We've been together for 10 years, married for 4. Everything up til now has been great, but the past 4 months have been very difficult. I've noticed she's slowly withdrawing from me. I've confronted her multiple times about her behavior. Her answer has been that there is something that she has to work through. She won't say what her issue is and there is nothing that I can do to help. We've been talking about day to day issues, but that is starting to reduce.

She's been sleeping downstairs for the past month. Now I'm starting to withdraw as well. I've been confining myself upstairs, just to come down for something to drink.

I'm looking for some advice from someone that might have been through a similar situation. Thanks.


----------



## WindChat (Oct 31, 2009)

You can see my entry from earlier today. My wife has finally gone into counceling but she has alot of anger as do I. I don't show it to her. I would try to get her to see someone. Tell her it might be hormonal or any number of things. It's tough when they shut down.....good luck


----------



## cmwl (Oct 31, 2009)

Thanks for the reply.
She finally texted one of the reasons why she was so upset. I haven't heard anything form her so long, i was a bit short. She told me that she's feeling like a maid, doing nothing but cooking and cleaning.
I went on to say that this was the first weekend she's cleaned and that I've cooked and cleaned for the past 2 weeks.

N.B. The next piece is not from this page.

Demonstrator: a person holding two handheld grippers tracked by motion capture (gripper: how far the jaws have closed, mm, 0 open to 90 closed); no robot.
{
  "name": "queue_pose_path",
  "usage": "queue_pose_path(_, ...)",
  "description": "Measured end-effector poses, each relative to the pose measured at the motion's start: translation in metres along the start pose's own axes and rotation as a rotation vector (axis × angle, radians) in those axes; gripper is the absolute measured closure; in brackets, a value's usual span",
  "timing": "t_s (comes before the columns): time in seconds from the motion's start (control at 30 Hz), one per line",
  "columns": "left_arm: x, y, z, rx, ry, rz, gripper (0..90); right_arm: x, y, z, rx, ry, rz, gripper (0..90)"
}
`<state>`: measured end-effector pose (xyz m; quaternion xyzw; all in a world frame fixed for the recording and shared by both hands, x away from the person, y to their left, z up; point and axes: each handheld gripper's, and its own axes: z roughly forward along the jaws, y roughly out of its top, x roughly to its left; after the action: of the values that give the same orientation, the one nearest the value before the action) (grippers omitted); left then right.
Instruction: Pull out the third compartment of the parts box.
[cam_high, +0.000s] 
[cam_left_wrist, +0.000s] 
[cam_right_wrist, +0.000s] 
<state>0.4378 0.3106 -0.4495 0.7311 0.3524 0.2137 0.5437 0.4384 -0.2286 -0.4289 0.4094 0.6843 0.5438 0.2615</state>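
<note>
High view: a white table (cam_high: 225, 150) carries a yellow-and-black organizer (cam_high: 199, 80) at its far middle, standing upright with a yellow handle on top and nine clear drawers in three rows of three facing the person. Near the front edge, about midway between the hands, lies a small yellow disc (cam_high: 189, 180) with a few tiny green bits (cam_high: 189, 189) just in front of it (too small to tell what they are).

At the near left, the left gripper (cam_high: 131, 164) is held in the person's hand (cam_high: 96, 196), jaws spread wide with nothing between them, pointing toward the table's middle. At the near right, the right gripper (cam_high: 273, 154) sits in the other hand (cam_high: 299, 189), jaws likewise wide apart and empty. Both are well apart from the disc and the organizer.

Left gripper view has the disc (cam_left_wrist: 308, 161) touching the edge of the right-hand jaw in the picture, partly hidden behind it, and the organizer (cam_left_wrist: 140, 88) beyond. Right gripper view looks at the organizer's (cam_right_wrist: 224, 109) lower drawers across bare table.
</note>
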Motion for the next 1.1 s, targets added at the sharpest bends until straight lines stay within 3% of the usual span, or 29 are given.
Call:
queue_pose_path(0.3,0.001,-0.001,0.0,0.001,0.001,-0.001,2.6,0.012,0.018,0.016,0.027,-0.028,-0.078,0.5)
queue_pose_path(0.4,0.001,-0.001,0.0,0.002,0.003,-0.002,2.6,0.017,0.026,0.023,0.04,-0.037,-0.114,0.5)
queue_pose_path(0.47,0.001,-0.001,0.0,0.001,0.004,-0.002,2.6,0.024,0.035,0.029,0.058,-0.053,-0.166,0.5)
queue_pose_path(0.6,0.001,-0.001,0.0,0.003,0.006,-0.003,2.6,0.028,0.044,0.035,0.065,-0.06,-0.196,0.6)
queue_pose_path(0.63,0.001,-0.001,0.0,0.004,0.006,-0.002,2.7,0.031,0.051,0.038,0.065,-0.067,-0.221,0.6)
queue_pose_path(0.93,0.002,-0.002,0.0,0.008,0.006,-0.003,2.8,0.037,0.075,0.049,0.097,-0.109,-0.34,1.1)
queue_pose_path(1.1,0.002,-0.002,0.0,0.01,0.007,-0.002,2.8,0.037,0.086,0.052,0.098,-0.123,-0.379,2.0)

I wish we were talking, I'd rephrase what I said...


----------



## letitgo (Nov 3, 2009)

Ive been dealing with depression for awhile now and really I open up more to my DH in text msg's than talking face to face. Not sure if its cause I dont have to see his reaction to what I say or the fact that I can take more time to reply and gather my thoughts since those seem to be frozen and locked in my brain. Maybe a few more texting convo's might get her to give you a little more insight as to what shes feeling-just a thought but its worth a try


----------



## cmwl (Oct 31, 2009)

Thanks for the suggestion. She finally wrote me a letter letting me know how she felt. Instead of verbally discussing my feelings, I asked if it was ok for me to write her a response. At this point, I welcome any type of conversation.


----------



## Millania007 (Nov 16, 2009)

before I started to read about why she was withdrawing I was about to suggest that maybe its something that is bothering her that she doesnt think you will change, therefore to spare the argument, she resents you and doesnt tell you whats wrong.
I do this with my husband, he HATES it, its better to let the other person know what is wrong than to hide it, it only buids up anger in the end. 
I am glad she came out and told u it was about her feeling like she was a maid, this is definitley something that can make a woman feel used and upset. I do all of the cooking, cleaning and laundry and my husband only does a few things which can definitley lead to resentment. That is great that you both wrote to each other, writting can be a great way to express emotions and get your point across knowing that there will not be "verbal jousting" I wish u all of the best cmwl
You should both write to each other more often, sometimes writting is better for couples that tend to argue often and the argument tends to heat up etc.


----------



## swedish (Mar 6, 2008)

It has taken her some time to open up so I would tread carefully now...the last thing she probably wants to hear is you defending your position....how much cleaning you've done, etc. She feels unappreciated and needs you to acknowledge her feelings.


----------



## cmwl (Oct 31, 2009)

Thanks Millania007. The jousting has definitely caused some heated arguments which lead nowhere. I like writing, but I don't like to wait for the response.

Thanks swedish. I made that very mistake after she admitted she felt like a maid. It was a knee jerk reaction, but I knew it was wrong as soon as I said it.

I've asked if she wanted to see a psychologist with me, but she says she needs to work on this by herself. At this point, I'm thinking about seeing one myself, I know it couldn't hurt.


----------



## MEM2020 (Aug 23, 2009)

Sure sounds like she has met someone else. This is exactly what happens when women fall for another man.


----------